■ Problem requirements:
Pictures stay out; please output the remaining data exactly.

══ Given material

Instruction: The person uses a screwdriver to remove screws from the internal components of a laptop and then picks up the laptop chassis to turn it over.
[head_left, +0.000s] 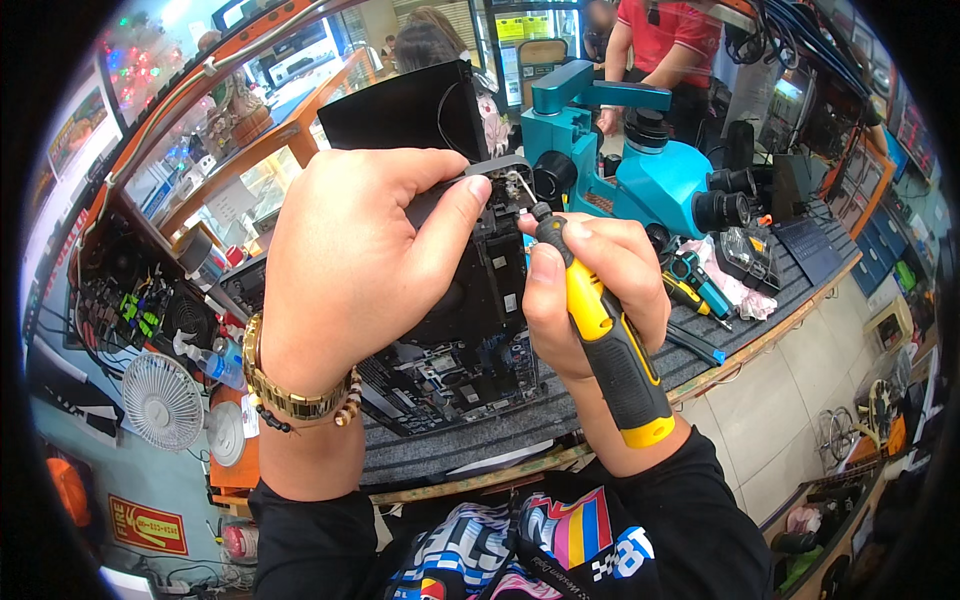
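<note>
An opened-up laptop (455,385), its circuit boards and dark inner parts bare, lies before me, partly hidden by my left hand. Thumb and fingers of my left hand (350,250) pinch it at its far corner, where a dark grey rounded edge piece (500,163) shows. In my right hand (635,275) is a yellow and black powered screwdriver (625,375), held tilted with fingers wrapped round its upper body. Its thin bit points at the metal parts in that same corner, close to my left thumb; whether it touches a screw is too small to tell.
A teal microscope (650,180) stands behind the laptop on the right. Beside it on the grey ribbed mat (690,350) lie a teal-and-black tool (705,285) and a pink cloth (745,300). A dark screen (405,110) rises at the back. Other people are beyond the bench.
</note>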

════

■ Worked solution:
Instruction: The person uses a screwdriver to remove screws from the internal components of a laptop and then picks up the laptop chassis to turn it over.
[head_left, +0.000s] 
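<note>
An opened-up laptop (455,385), its circuit boards and dark inner parts bare, lies before me, partly hidden by my left hand. Thumb and fingers of my left hand (350,250) pinch it at its far corner, where a dark grey rounded edge piece (500,163) shows. In my right hand (635,275) is a yellow and black powered screwdriver (625,375), held tilted with fingers wrapped round its upper body. Its thin bit points at the metal parts in that same corner, close to my left thumb; whether it touches a screw is too small to tell.
A teal microscope (650,180) stands behind the laptop on the right. Beside it on the grey ribbed mat (690,350) lie a teal-and-black tool (705,285) and a pink cloth (745,300). A dark screen (405,110) rises at the back. Other people are beyond the bench.
</note>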

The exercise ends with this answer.